In the CinemaXXI competition, hosted by the Maxxi Museum of XXI Century Art, the award for the Best Feature Length Film went to Avanti Popolo from Michael Wahrmann, while Laila Pakalnina’s Picas won the CinemaXXI Jury Prize. The Prospettive Italia sidebar for Italian films was won by Cosimo e Nicole, a drama from Francesco Amato, which opens in Italy Nov. 29. The film's star, Paolo Sassanello, won a collatoral proze from L.A.R.A., an Italian artists group, as the festival's Best Italian Actor.
Earlier in the day, the festival announced some secondary awards, including for the Alice in the City sidebar for young viewers, which awarded the prize for the Best Young Adult Film to Meu pe de Laranja Lima (My Sweet Orange Tree), a story about the imaginary friend of a 7-year-old son of a factory worker, from Brazilain director Marco Bernstein. The Alice in the City jury prize went to Pulce non c’e’, the tale of a young girl taken from her family, from Italy’s Giuseppe Bonitos.
The sidebar, which this year had its own temporary venue constructed halfway between the festival’s two main venues at Auditorium Parco della Musica and the Maxxi Museum, was highlightedby the international premiere of The Twilight Saga: Breaking Dawn – Part 2.
Among the collateral prizes, the A.I.C. Award for Best Cinematography wet to Lü Yue for Back to 1942, while the film’s director Feng Xiaogang won the Golden Butterfly Award voted on by students.
The festival took place amid criticism from the local media about ticket sales, the quality of the films in the lineup, the relative lack of star power, and even speculation that Mueller -- who is likely to be without his two main political allies, Rome mayor Gianni Alemanno and regional president Renata Polverini by the time next year’s festival rolls around -- could leave the event after just one year on the job.
Mueller quashed the speculation about his possible departure in an afternoon press briefing, telling reporters that “I’d have to be crazy to be working so hard on next year’s festival if I had plans to leave.”
The festival’s lack of red carpet stars problem was worsened when Quentin Tarantino’s Django Unchained, which had been rumored to premiere at the festival since early in the year, was not finished in time. Mueller continues to say Rome is likely to have some roll in the launch of the film, which is a homage to the Italian-made Spaghetti Western genre. But he said Saturday that the details would depend on Tarantino.
As it was Sylvester Stallone, who was the toast of the town during his stay in connection with Walter Hill’s thriller Bullet to the Head, and James Franco, whose tribute to poet C.K. Williams, Tar, screened in the CinemaXXI sidebar and was directed by a dozen New York University film students, who were the festival’s big draws. Jude Law and Andrien Brody both came to Rome, though for very brief periods, while Bill Murray and Charlie Sheen, who had been expected in connection with Coppola’s A Glimpse Inside the Mind of Charles Swan III, backed out at the last moment.

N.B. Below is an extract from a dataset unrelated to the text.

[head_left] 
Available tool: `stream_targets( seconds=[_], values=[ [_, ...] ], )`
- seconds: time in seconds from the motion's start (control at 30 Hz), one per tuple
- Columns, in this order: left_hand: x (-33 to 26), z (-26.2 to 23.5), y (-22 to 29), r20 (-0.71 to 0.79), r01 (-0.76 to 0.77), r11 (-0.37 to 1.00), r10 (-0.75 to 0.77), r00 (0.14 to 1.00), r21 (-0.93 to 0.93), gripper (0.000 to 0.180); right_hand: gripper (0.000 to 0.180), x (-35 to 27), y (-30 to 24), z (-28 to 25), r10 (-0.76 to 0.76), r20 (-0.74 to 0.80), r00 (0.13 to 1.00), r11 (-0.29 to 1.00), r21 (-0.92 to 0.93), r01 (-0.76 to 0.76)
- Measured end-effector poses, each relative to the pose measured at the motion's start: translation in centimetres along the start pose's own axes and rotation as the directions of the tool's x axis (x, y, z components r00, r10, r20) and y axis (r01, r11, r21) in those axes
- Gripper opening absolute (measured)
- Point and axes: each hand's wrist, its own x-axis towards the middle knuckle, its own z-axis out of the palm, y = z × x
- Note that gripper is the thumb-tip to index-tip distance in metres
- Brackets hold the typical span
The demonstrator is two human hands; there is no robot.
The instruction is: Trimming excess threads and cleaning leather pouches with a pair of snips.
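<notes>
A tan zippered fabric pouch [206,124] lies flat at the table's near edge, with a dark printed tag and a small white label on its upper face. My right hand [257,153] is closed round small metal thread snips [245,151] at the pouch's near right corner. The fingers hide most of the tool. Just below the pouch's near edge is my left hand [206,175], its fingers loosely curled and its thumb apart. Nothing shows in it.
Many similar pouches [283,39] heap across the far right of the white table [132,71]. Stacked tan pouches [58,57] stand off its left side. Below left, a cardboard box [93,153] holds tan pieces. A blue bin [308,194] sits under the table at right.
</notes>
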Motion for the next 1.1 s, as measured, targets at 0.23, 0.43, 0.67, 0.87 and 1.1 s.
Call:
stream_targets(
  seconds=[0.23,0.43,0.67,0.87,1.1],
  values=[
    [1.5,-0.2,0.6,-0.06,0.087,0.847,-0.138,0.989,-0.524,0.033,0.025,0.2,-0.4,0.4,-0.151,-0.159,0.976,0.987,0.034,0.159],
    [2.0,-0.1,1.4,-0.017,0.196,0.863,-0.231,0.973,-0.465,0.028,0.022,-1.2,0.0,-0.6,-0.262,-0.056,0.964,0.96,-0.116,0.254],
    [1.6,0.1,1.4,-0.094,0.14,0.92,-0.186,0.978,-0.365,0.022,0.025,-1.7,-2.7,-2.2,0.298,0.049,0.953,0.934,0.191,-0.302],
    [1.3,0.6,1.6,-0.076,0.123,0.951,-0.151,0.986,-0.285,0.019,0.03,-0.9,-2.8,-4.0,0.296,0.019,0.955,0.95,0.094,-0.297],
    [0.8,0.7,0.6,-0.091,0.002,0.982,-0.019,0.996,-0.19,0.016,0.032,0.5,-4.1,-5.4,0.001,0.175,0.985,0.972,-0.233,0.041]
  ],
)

Ticket sales were down compared to last year, by about 15 percent based on figures from festival organizers, though there was some confusion about whether organizers were using the correct comparison figures from the 2011 edition. But festival president Paolo Ferrari (no relation to actress Isabelle Ferrari, mentioned above) also noted that the number of media credentials was up by about 17 percent compared to last year -- and 50 percent higher among international media -- and organizers said that overall, they were pleased with international coverage of the event, something Mueller said before the festival began would be an essential part of setting the stage for a successful follow up edition in 2013.